**Work instructions**
Retype every line of the records exactly.

**Provided data**
▼▼▼

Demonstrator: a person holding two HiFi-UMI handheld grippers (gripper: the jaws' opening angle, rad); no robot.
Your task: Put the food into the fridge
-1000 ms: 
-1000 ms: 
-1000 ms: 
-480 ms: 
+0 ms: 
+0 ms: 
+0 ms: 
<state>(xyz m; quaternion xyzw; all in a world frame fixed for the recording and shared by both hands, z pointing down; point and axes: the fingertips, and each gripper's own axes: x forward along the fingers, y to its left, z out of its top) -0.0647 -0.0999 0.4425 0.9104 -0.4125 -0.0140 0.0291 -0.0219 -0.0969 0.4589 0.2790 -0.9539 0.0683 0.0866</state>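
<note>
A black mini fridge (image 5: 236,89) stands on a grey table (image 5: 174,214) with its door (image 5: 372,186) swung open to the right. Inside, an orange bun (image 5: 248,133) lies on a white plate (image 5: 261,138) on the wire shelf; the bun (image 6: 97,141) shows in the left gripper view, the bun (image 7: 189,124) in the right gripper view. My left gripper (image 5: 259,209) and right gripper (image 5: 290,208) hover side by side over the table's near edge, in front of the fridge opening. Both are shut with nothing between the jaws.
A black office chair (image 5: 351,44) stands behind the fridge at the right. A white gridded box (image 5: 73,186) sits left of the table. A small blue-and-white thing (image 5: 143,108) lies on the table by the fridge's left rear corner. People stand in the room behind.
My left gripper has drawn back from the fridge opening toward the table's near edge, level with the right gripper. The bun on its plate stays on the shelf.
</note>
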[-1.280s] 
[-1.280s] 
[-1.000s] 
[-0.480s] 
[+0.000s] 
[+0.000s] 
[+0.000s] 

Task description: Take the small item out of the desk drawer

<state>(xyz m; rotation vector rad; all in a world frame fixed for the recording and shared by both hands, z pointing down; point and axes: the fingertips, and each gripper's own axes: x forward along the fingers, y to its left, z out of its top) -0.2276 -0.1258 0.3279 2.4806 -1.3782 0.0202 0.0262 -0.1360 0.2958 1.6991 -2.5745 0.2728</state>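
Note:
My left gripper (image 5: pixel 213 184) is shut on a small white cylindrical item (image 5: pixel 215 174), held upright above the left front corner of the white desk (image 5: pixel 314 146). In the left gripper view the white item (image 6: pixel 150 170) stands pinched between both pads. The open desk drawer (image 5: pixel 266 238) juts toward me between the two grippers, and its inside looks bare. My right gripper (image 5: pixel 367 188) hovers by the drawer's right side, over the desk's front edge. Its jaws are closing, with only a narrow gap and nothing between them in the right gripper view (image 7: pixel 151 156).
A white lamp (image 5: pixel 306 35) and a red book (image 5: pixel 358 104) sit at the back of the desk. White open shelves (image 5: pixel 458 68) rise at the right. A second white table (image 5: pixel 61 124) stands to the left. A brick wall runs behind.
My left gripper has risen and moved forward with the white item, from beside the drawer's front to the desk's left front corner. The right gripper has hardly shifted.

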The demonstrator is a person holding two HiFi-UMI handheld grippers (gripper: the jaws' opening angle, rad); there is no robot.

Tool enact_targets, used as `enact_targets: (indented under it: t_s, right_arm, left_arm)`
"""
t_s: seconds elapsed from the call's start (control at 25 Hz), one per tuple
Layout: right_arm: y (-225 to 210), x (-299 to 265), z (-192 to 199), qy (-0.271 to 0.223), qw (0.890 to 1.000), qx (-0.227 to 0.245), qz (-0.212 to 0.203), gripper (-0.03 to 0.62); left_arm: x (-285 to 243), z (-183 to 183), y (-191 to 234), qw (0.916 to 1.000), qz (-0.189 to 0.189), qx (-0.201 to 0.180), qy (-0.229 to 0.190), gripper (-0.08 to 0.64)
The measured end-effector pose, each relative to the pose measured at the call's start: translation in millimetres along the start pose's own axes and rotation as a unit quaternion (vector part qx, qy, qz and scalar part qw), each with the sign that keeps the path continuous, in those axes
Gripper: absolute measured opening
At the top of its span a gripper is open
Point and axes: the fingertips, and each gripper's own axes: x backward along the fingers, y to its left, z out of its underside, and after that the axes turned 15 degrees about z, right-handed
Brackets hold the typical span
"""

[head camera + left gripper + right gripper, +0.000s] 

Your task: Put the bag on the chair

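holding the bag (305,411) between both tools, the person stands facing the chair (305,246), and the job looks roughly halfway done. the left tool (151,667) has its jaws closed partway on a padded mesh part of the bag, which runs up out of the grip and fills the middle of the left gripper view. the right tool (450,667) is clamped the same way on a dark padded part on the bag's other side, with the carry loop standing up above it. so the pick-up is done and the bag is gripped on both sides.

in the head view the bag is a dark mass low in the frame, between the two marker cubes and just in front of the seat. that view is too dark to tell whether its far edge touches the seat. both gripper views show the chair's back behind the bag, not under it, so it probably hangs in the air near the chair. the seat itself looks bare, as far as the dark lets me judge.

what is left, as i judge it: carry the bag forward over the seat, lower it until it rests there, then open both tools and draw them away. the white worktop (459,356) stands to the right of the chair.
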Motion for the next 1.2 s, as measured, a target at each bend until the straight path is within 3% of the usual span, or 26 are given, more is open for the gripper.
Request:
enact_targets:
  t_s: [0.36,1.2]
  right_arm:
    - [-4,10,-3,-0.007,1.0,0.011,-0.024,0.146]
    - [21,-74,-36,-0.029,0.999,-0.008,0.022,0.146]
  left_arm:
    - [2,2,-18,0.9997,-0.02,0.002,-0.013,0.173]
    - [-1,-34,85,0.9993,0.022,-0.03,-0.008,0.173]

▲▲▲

**Output of the task**
Demonstrator: a person holding two HiFi-UMI handheld grippers (gripper: the jaws' opening angle, rad); no robot.
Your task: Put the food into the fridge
-1000 ms: 
-1000 ms: 
-1000 ms: 
-480 ms: 
+0 ms: 
+0 ms: 
+0 ms: 
<state>(xyz m; quaternion xyzw; all in a world frame fixed for the recording and shared by both hands, z pointing down; point and axes: the fingertips, and each gripper's own axes: x forward along the fingers, y to its left, z out of its top) -0.0647 -0.0999 0.4425 0.9104 -0.4125 -0.0140 0.0291 -0.0219 -0.0969 0.4589 0.2790 -0.9539 0.0683 0.0866</state>
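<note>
A black mini fridge (image 5: 236,89) stands on a grey table (image 5: 174,214) with its door (image 5: 372,186) swung open to the right. Inside, an orange bun (image 5: 248,133) lies on a white plate (image 5: 261,138) on the wire shelf; the bun (image 6: 97,141) shows in the left gripper view, the bun (image 7: 189,124) in the right gripper view. My left gripper (image 5: 259,209) and right gripper (image 5: 290,208) hover side by side over the table's near edge, in front of the fridge opening. Both are shut with nothing between the jaws.
A black office chair (image 5: 351,44) stands behind the fridge at the right. A white gridded box (image 5: 73,186) sits left of the table. A small blue-and-white thing (image 5: 143,108) lies on the table by the fridge's left rear corner. People stand in the room behind.
My left gripper has drawn back from the fridge opening toward the table's near edge, level with the right gripper. The bun on its plate stays on the shelf.
</note>
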[-1.280s] 
[-1.280s] 
[-1.000s] 
[-0.480s] 
[+0.000s] 
[+0.000s] 
[+0.000s] 

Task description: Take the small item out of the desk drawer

<state>(xyz m; rotation vector rad; all in a world frame fixed for the recording and shared by both hands, z pointing down; point and axes: the fingertips, and each gripper's own axes: x forward along the fingers, y to its left, z out of its top) -0.2276 -0.1258 0.3279 2.4806 -1.3782 0.0202 0.0262 -0.1360 0.2958 1.6991 -2.5745 0.2728</state>
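Note:
My left gripper (image 5: pixel 213 184) is shut on a small white cylindrical item (image 5: pixel 215 174), held upright above the left front corner of the white desk (image 5: pixel 314 146). In the left gripper view the white item (image 6: pixel 150 170) stands pinched between both pads. The open desk drawer (image 5: pixel 266 238) juts toward me between the two grippers, and its inside looks bare. My right gripper (image 5: pixel 367 188) hovers by the drawer's right side, over the desk's front edge. Its jaws are closing, with only a narrow gap and nothing between them in the right gripper view (image 7: pixel 151 156).
A white lamp (image 5: pixel 306 35) and a red book (image 5: pixel 358 104) sit at the back of the desk. White open shelves (image 5: pixel 458 68) rise at the right. A second white table (image 5: pixel 61 124) stands to the left. A brick wall runs behind.
My left gripper has risen and moved forward with the white item, from beside the drawer's front to the desk's left front corner. The right gripper has hardly shifted.
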
The demonstrator is a person holding two HiFi-UMI handheld grippers (gripper: the jaws' opening angle, rad); there is no robot.

Tool enact_targets, used as `enact_targets: (indented under it: t_s, right_arm, left_arm)`
"""
t_s: seconds elapsed from the call's start (control at 25 Hz), one per tuple
Layout: right_arm: y (-225 to 210), x (-299 to 265), z (-192 to 199), qy (-0.271 to 0.223), qw (0.890 to 1.000), qx (-0.227 to 0.245), qz (-0.212 to 0.203), gripper (-0.03 to 0.62); left_arm: x (-285 to 243), z (-183 to 183), y (-191 to 234), qw (0.916 to 1.000), qz (-0.189 to 0.189), qx (-0.201 to 0.180), qy (-0.229 to 0.190), gripper (-0.08 to 0.64)
The measured end-effector pose, each relative to the pose measured at the call's start: translation in millimetres along the start pose's own axes and rotation as a unit quaternion (vector part qx, qy, qz and scalar part qw), each with the sign that keeps the path continuous, in those axes
Gripper: absolute measured opening
At the top of its span a gripper is open
Point and axes: the fingertips, and each gripper's own axes: x backward along the fingers, y to its left, z out of its underside, and after that the axes turned 15 degrees about z, right-handed
Brackets hold the typical span
"""

[head camera + left gripper + right gripper, +0.000s] 

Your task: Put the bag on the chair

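holding the bag (305,411) between both tools, the person stands facing the chair (305,246), and the job looks roughly halfway done. the left tool (151,667) has its jaws closed partway on a padded mesh part of the bag, which runs up out of the grip and fills the middle of the left gripper view. the right tool (450,667) is clamped the same way on a dark padded part on the bag's other side, with the carry loop standing up above it. so the pick-up is done and the bag is gripped on both sides.

in the head view the bag is a dark mass low in the frame, between the two marker cubes and just in front of the seat. that view is too dark to tell whether its far edge touches the seat. both gripper views show the chair's back behind the bag, not under it, so it probably hangs in the air near the chair. the seat itself looks bare, as far as the dark lets me judge.

what is left, as i judge it: carry the bag forward over the seat, lower it until it rests there, then open both tools and draw them away. the white worktop (459,356) stands to the right of the chair.
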Motion for the next 1.2 s, as measured, a target at each bend until the straight path is within 3% of the usual span, or 26 are given, more is open for the gripper.
Request:
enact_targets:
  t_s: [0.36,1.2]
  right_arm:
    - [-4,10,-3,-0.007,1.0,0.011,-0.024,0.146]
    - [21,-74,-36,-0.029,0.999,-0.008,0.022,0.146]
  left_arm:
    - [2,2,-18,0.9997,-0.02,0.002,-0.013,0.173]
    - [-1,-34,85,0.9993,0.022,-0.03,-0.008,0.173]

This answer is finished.